ADVOCATES GET DOWN TO GRASS TAX
Oakland Group Wants Voters to OK Levy on Pot
OAKLAND -- Advocates for the legalization of marijuana plan to ask
voters to adopt an initiative in November that aims to tax and
regulate the sale of pot in Oakland.
While the measure, to be submitted to City Attorney John Russo today,
would not decriminalize pot, it would direct the Oakland Police
Department to treat the private use of marijuana by adults as its
lowest priority until cannabis is legalized by California officials.
"It is possible to keep cannabis out of the hands of street dealers
and away from children, if we tax and regulate it," said Dale
Gieringer, a member of the Oakland Civil Liberties Alliance.
To put the measure on the November ballot, the alliance must collect a
minimum of 20,000 signatures from registered voters in Oakland.
Controlling the sale of cannabis and limiting it to licensed vendors
would eliminate street-level pot deals, while the taxes generated
would fund vital city services in a time of severe budget crunches,
according to Clare Lewis, a spokeswoman for the alliance.

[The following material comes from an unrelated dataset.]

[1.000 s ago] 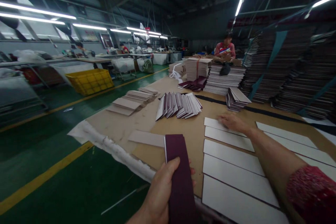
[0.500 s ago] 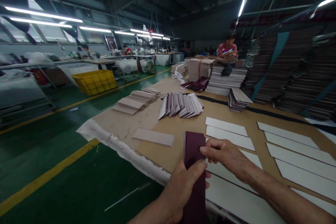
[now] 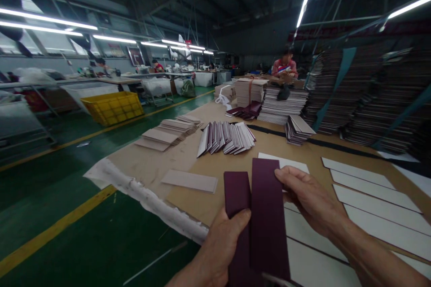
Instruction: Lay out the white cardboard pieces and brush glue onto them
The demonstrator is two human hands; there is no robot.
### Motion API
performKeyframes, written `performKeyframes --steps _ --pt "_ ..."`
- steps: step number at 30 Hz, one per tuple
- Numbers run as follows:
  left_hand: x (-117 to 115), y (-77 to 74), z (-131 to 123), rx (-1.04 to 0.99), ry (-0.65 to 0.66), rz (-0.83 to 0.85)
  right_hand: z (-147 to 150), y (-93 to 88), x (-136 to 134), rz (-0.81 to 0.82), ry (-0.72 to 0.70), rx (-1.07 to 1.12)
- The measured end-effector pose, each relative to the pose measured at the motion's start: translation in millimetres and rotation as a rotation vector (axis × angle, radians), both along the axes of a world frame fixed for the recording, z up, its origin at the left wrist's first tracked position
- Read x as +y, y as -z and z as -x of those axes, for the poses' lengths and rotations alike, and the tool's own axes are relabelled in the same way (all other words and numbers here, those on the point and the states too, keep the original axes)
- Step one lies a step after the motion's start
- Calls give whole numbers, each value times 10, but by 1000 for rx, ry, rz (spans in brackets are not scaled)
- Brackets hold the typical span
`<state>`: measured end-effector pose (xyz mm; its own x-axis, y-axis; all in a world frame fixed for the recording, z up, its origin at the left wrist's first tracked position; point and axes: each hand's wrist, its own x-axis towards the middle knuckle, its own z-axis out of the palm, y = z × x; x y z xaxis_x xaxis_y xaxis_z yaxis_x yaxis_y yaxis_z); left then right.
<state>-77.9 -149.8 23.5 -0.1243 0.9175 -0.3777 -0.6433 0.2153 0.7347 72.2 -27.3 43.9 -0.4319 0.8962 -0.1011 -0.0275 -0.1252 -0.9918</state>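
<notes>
Top maroon strip [image 3: 269,215] now aside — right hand [image 3: 311,202].

Fanned row of card pieces [image 3: 226,136] at centre, tan card stacks [image 3: 168,129] to its left, single tan strip [image 3: 189,181] nearer. Yellow crate [image 3: 112,106] on green floor [image 3: 67,179]. Tall dark board stacks [image 3: 370,94] right; seated person [image 3: 284,66] beyond.

Left hand [image 3: 215,251] grips stack of dark maroon card strips [image 3: 237,215]; right hand [image 3: 308,199] holds one maroon strip [image 3: 267,215] beside it, above white rectangular boards [image 3: 370,202].
</notes>
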Motion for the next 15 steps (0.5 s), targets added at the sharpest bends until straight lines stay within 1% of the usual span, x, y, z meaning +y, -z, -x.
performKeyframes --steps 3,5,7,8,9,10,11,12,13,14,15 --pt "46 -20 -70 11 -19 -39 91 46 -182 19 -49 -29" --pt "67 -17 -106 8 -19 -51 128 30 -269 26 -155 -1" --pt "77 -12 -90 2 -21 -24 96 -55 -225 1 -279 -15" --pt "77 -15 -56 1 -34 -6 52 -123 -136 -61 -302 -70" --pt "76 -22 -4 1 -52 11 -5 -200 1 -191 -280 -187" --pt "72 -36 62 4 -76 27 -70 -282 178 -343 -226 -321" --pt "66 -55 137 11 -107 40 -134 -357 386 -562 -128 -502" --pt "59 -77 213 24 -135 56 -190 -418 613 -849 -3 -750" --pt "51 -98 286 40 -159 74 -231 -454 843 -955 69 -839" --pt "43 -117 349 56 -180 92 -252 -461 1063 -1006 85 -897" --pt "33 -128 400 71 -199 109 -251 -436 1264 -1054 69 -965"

A poll of 600 people commissioned by the group and conducted by
McGuire Research Services found more than 70 percent favored the initiative.
On Tuesday, the Oakland City Council completed sweep-ing new
regulations that will close down all but four medical cannabis
dispensaries and ban pot consumption at the clubs. Although dozens of
medical cannabis advocates strenuously objected to the ordinance at
council meeting, leaders of the medical marijuana movement declared
victory Wednesday and praised the regulations.
"It's very exciting," Lewis said. "Licensed medical cannabis
dispensaries seem like a small thing, but it's a huge step forward.
Right now, they have nothing."
The council members amended the ordinance to limit dispensaries to 8
ounces of marijuana, or 18 plants, per patient. Individuals are
allowed to keep a maximum of 72 plants for personal use.
Before the meeting, several dozen medical cannabis patients and care
givers gathered outside City Hall despite the pouring rain to rally
against the ordinance.
Some ridiculed a scarecrow dressed to resemble Council President
Ignacio De La Fuente (San Antonio-Fruitvale), who authored the
regulations with Councilmember Jean Quan (Montclair-Laurel).
"This ordinance would make life as difficult as possible for growers,
distributors and users," Attorney Robert Raich told the council. Raich
recently won a legal victory when a court ruled federal law does not
prevent his wife from personal use and cultivation of medical marijuana.
De La Fuente and Quan said some clubs are now being run too loosely
and are allowing marijuana to be resold on the street.
Despite voting for the ordinance, Councilmember Nancy Nadel
(Downtown-West Oakland) criticized the regulations, saying they did
not provide equitable and safe access to medical marijuana -- one of
the city's goals -- because of the ban on consumption at the clubs.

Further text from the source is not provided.